Watson, 2007 WL 5171595 at *5.
The Court held that Section 1494 did not provide it with jurisdiction because Plaintiff failed to meet the requirements of the statute. Id. at *6. The Court explained that: (1) Plaintiff was neither an officer, agent, nor contractor of the United States; (2) Plaintiff did not show that he had an “unsettled account,” rather, he alleged that he had filed a complaint with the Department of Labor that was not resolved to his satisfaction; and (3) Plaintiff failed to demonstrate that an account has remained unsettled for a period of more than three years. Id.2
*403In the present case, Plaintiff has failed to provide new information that would fully cure the jurisdictional defect identified in Watson I. While Plaintiff does allege that “[t]he matter has been pending before the proper government department for a period greater than three years[,]” Compl. 8, this new information is insufficient to cure the defect in jurisdiction. Plaintiff still fails to allege or establish that he is an officer, agent, or contractor of the United States, as required for jurisdiction under 28 U.S.C. § 1494. Further, Mr. Watson continues to allege that the DOL failed to adjudicate an appeal rather than alleging an “unsettled account.” Thus, this Court continues to lack jurisdiction to hear Plaintiff’s 28 U.S.C. § 1494 claim. Plaintiff’s failure to cure the defects identified in Watson I in the present suit cause res judicata to bar this claim. See Goad, 46 Fed.Cl. at 398.
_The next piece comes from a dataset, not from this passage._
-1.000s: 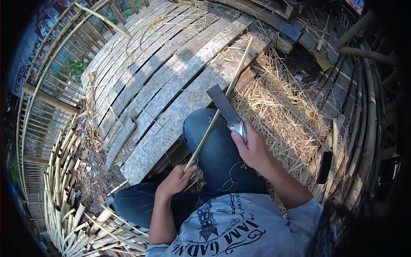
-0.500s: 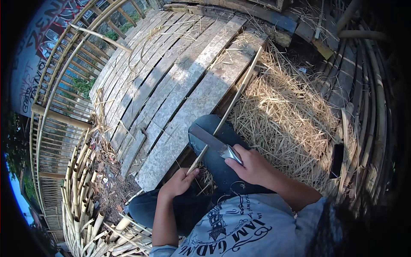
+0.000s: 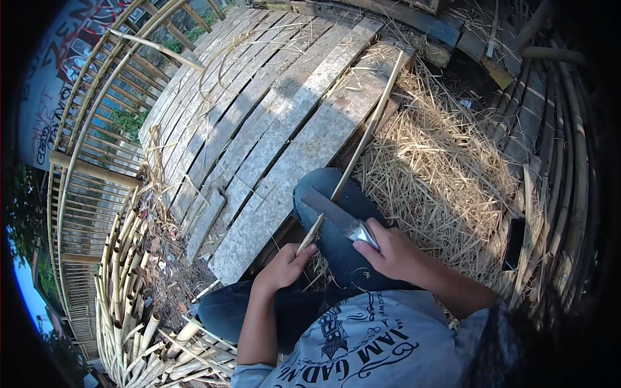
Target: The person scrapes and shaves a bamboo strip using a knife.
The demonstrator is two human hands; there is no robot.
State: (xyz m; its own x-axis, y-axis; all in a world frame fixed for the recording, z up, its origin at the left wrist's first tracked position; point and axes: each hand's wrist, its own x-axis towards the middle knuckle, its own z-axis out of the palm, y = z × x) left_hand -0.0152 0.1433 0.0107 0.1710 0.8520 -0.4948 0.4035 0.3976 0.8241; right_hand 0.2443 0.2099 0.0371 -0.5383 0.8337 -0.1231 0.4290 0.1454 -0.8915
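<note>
My left hand [image 3: 287, 266] is closed around a pale bamboo strip [image 3: 312, 233], whose narrow visible end points up toward the blade. In my right hand [image 3: 396, 253] is a knife [image 3: 331, 212] with a broad flat blade and a shiny metal handle, held over my bent knee. The blade lies across the line of a long bamboo strip [image 3: 368, 134] running from my knee to the planks' edge. Because the blade covers the spot between, I cannot tell whether both lengths are one piece.
A weathered plank platform [image 3: 284, 158] lies ahead. Bamboo shavings [image 3: 433, 174] are heaped to the right, near a dark object [image 3: 514, 242] and long poles [image 3: 572, 161]. Cut bamboo poles [image 3: 123, 278] are piled left, beside a bamboo fence [image 3: 103, 174].
Both hands, the knife and my knee appear slightly farther right, as the whole view has shifted. The knife stays across the strip's line, and both grips look the same.
</note>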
C. Plaintiff’s Motions are Denied.
Given the Court’s ruling that res judicata bars Plaintiffs claim, both Mr. Watson’s motion for a telephone conference and for reassignment of the case to a “random” judge, and his motion to strike the Defendant’s motion to dismiss and to compel discovery, are hereby DENIED.
Conclusion
Based upon the forgoing, Defendant’s motion to dismiss the complaint as barred by the doctrine of res judicata is GRANTED. The Clerk is directed to dismiss Plaintiffs complaint without prejudice.
IT IS SO ORDERED.
. In Plaintiff's opposition to Defendant's November 29, 2006 motion to dismiss, Plaintiff asserted jurisdiction in this Court because the Government took both his job and his job opportunities, and failed to adjudicate his claims for just compensation. Watson, 2007 WL 5171595 at *6. The Court, however, held that, assuming that Plaintiff intended to invoke the Fifth Amendment of the United States Constitution, he failed to state a claim upon which relief can be granted pursuant to RCFC 12(b)(6). Id. The Court explained, "Plaintiff has failed to allege that he possessed such private property interest. He never possessed the authority to transfer or exclude others from use or enjoyment of a potential position with IBM.” Id. at *7. Plaintiff does not raise a takings claim in the present case.
. The Court added that Plaintiff ignored applicable regulations that denied review of his complaint because an Administrator determined that his complaint " 'fail[ed] to present reasonable *403cause for an investigation.' ” Watson, 2007 WL 5171595 at *6 (citing 20 C.F.R. § 655.806(a)(2)).